If you haven’t watched it, then I wouldn’t want to spoil it for you… Yet.

There were a few scenes that really grabbed my heart and made me reflect on the choices we make in life, whether right or wrong.

Turns out there is no right or wrong. Whatever that we decide to do in any particular moment in time, there is perhaps another us in another universe making a different choice and the outcome would turn out differently.

The decisions we make in a spur of the moment could make us happy or break our hearts. The thing is we’d never know which would turn out better for us so we can only imagine the infinite possibilities.

Sometimes we need a really good poignant movie to remind us to treasure the things or people we tend to give up too easily on because we always think there will be something better in future.

What if you have already met The One and you foolishly let them go?

Maybe because you think your family wouldn’t approve or you said hurtful things in anger or you were too stubborn to change your mind. And then when you were hurting so much or you realised you have made the biggest mistake of your life, you want to make things better but you don’t know how.

There are many times in life when all it takes is a simple sorry and to let go of your pride to make two people really happy. And yet there are equally many times when two people walk away from each other crying over the same broken relationship.

There was this scene where they were on the phone but miles apart from each other and leading separate lives and they looked up the night sky at the time.
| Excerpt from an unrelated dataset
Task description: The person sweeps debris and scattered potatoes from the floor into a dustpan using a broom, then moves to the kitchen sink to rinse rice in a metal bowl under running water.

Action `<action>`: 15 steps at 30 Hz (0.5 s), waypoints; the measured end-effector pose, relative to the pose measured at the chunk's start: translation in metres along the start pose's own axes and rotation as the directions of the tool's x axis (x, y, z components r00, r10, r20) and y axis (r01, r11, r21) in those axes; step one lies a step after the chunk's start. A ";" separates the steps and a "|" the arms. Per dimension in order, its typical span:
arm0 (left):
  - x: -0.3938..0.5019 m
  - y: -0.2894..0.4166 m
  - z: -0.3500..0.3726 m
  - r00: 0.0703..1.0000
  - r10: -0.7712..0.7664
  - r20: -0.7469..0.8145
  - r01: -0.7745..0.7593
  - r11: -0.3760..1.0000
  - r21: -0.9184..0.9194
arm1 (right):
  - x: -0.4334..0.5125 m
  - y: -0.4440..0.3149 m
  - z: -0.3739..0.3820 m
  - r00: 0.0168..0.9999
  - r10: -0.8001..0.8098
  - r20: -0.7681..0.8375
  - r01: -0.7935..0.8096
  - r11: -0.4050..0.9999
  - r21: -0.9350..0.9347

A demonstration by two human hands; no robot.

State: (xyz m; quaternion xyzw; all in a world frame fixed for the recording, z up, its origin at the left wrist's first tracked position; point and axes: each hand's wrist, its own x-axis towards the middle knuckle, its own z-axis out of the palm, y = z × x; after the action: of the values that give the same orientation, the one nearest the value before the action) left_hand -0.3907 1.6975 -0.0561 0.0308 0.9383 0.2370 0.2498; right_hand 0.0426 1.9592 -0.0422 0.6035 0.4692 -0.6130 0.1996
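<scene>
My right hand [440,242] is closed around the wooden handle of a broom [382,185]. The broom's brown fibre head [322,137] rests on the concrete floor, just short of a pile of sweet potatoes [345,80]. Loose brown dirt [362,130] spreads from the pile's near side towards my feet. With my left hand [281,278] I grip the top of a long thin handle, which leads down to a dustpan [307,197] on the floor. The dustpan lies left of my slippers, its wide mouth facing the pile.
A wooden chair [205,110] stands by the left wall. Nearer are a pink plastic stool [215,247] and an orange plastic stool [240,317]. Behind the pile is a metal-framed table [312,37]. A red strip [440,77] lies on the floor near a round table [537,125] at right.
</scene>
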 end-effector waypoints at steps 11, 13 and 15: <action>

He said to her: 「也许在另一个平行时空里,我们是在一起的。」

She replied:「那 另一个时空的我们 一定很幸福。」

The quotes loosely mean: “Maybe in an alternate parallel universe, we’d be together. And in that world, we’d be very happy together.”

Along the journey of our life, sometimes the pain would awaken us and we would finally realise what had really mattered and what we have lost. And our hearts would ache at the memory.

In the same phone conversation with her, he told her there must be a lot of people who like her.

And she said: 「被你喜欢过的我很难在觉得别人有很喜欢我。」

What she meant is she will never ever feel as loved by anyone else because no one can love her as much or the way he had loved her.

Heartbreaking, isn’t it?

In another scene where they were sharing their aspirations, he said out loud that he wants to make a difference in the world that he lives in and then he looked at her and silently thought:

「而我的世界,不过就是你的心。」

Likewise, I once told someone a long long time ago… “You mean the world to me.”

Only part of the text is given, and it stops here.